• _Exercise prompt_
Starting at the first line of the data, print each line verbatim up to and including the line bearing "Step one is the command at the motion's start", omitting pictures.

• _Information shown_
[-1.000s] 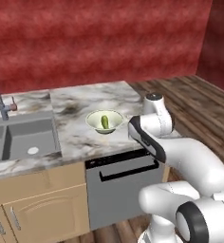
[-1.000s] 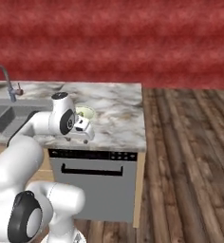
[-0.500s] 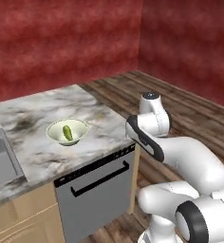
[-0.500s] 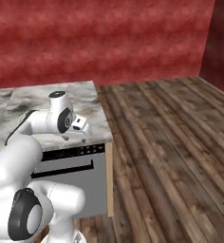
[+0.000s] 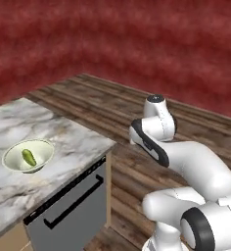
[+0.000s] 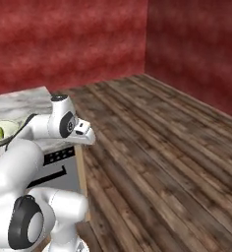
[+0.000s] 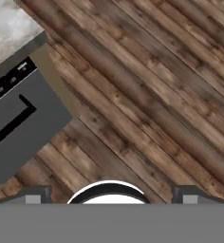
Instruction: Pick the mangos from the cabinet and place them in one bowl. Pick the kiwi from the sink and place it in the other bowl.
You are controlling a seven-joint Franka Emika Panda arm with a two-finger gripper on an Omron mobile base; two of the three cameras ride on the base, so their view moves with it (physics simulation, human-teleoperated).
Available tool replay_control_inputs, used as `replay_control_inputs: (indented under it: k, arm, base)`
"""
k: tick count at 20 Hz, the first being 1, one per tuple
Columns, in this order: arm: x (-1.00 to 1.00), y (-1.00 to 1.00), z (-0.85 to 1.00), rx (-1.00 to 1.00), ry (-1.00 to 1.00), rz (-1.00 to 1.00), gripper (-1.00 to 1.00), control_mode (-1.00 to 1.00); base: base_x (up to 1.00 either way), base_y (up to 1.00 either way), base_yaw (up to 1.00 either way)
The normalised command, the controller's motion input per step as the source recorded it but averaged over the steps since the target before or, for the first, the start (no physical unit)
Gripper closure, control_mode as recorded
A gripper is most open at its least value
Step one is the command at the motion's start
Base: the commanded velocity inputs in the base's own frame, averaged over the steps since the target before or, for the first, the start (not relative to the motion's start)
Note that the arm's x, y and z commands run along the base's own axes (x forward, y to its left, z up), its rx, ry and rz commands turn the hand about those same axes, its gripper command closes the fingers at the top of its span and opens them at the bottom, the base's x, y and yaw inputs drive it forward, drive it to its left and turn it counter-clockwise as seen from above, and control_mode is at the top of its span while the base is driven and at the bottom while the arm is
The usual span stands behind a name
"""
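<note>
Marbled bench (image 5: 63, 142): cream bowl (image 5: 28, 156) holding one green mango (image 5: 28, 157). Fruit judged light, smooth, slippery; best gripped across its middle. End effector (image 7: 109, 194) held apart, empty, over wooden floor (image 7: 147, 95).

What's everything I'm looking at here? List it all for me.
bowl: one, pale cream, on the counter.
green fruit: one, oval, inside the bowl.
counter: one, grey-white marble, left side of the left base view.
dishwasher: one, grey with a dark handle, under the counter's end.
floor: dark brown wood planks, right of the counter.
wall: red, behind everything.
arm: one, white with dark joints, over the floor.
gripper: one, open, empty, pointing down at the floor.
</note>
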Motion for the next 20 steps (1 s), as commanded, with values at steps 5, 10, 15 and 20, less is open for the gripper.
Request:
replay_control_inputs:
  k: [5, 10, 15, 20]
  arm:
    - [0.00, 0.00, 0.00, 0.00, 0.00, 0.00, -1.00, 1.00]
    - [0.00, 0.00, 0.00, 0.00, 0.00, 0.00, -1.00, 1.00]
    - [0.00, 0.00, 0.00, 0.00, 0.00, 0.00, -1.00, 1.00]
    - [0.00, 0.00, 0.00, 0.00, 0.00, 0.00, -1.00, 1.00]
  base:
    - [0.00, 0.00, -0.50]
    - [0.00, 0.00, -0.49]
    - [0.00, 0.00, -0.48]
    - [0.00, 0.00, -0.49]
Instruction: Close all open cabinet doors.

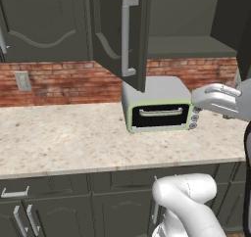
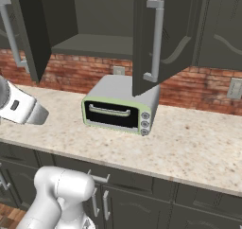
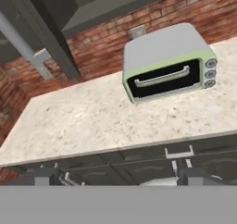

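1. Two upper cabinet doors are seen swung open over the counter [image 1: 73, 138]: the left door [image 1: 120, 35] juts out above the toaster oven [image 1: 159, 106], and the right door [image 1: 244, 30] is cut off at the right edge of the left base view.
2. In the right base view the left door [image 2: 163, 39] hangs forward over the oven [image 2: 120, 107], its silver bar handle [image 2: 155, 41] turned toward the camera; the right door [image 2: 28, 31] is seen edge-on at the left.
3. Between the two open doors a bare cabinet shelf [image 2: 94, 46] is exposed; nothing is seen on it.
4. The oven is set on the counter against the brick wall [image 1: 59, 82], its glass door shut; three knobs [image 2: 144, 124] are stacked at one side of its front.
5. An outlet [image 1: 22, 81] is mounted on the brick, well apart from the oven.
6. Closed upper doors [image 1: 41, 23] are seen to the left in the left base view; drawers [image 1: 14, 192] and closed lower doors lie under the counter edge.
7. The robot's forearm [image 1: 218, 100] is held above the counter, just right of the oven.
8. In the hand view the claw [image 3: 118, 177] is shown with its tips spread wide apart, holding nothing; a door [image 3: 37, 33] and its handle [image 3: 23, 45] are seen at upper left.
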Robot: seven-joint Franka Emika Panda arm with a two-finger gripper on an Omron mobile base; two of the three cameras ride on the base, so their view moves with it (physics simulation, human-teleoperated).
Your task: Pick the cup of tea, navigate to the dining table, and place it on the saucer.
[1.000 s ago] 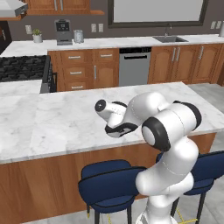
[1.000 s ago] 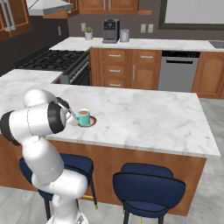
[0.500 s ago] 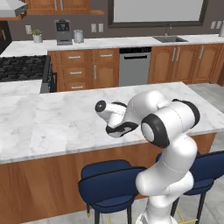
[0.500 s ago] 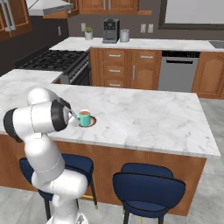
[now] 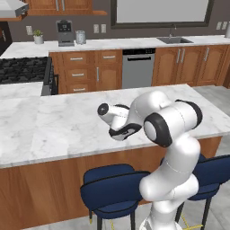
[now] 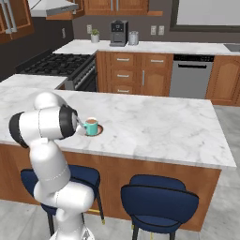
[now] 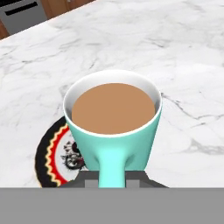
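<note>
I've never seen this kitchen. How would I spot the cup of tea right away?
Find the dining table, the long white marble counter with blue stools tucked under it. Near its front edge, beside the robot's white arm, the cup of tea stands over a round dark saucer with a red and yellow ring. It is a small teal mug with brown liquid.

Arm folded forward over the dining table [image 5: 54, 130], elbow bent, wrist angled down toward its near edge. Gripper [image 7: 113, 179] closed on the handle of the cup of tea [image 7: 113, 127], holding it upright.
</note>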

• _Result for this exercise_
[-1.000s] 
[-1.000s] 
[-0.500s] 
[-0.500s] 
[+0.000s] 
[+0.000s] 
[+0.000s] 
Instruction: Pick the mangos from the cabinet and place them in one bowl. Pick the kiwi from the sink and place it in the other bowl.
You are controlling a seven-joint Franka Emika Panda arm with a two-finger gripper on an Omron mobile base; two of the three cameras ride on the base, so their view moves with it (physics simulation, human-teleoperated).
Available tool replay_control_inputs, used as `replay_control_inputs: (indented under it: k, arm, base)`
"""
k: tick count at 20 Hz, the first being 1, one per tuple
Columns, in this order: arm: x (-1.00 to 1.00), y (-1.00 to 1.00), z (-0.85 to 1.00), rx (-1.00 to 1.00), ry (-1.00 to 1.00), rz (-1.00 to 1.00), gripper (-1.00 to 1.00), control_mode (-1.00 to 1.00); base: base_x (up to 1.00 either way), base_y (up to 1.00 either way), base_yaw (up to 1.00 either way)
The normalised command, the controller's motion input per step as the source recorded it but averaged over the steps since the target before or, for the first, the start (no physical unit)
Gripper closure, control_mode as recorded
A gripper is most open at its least value
Step one is the command at the motion's start

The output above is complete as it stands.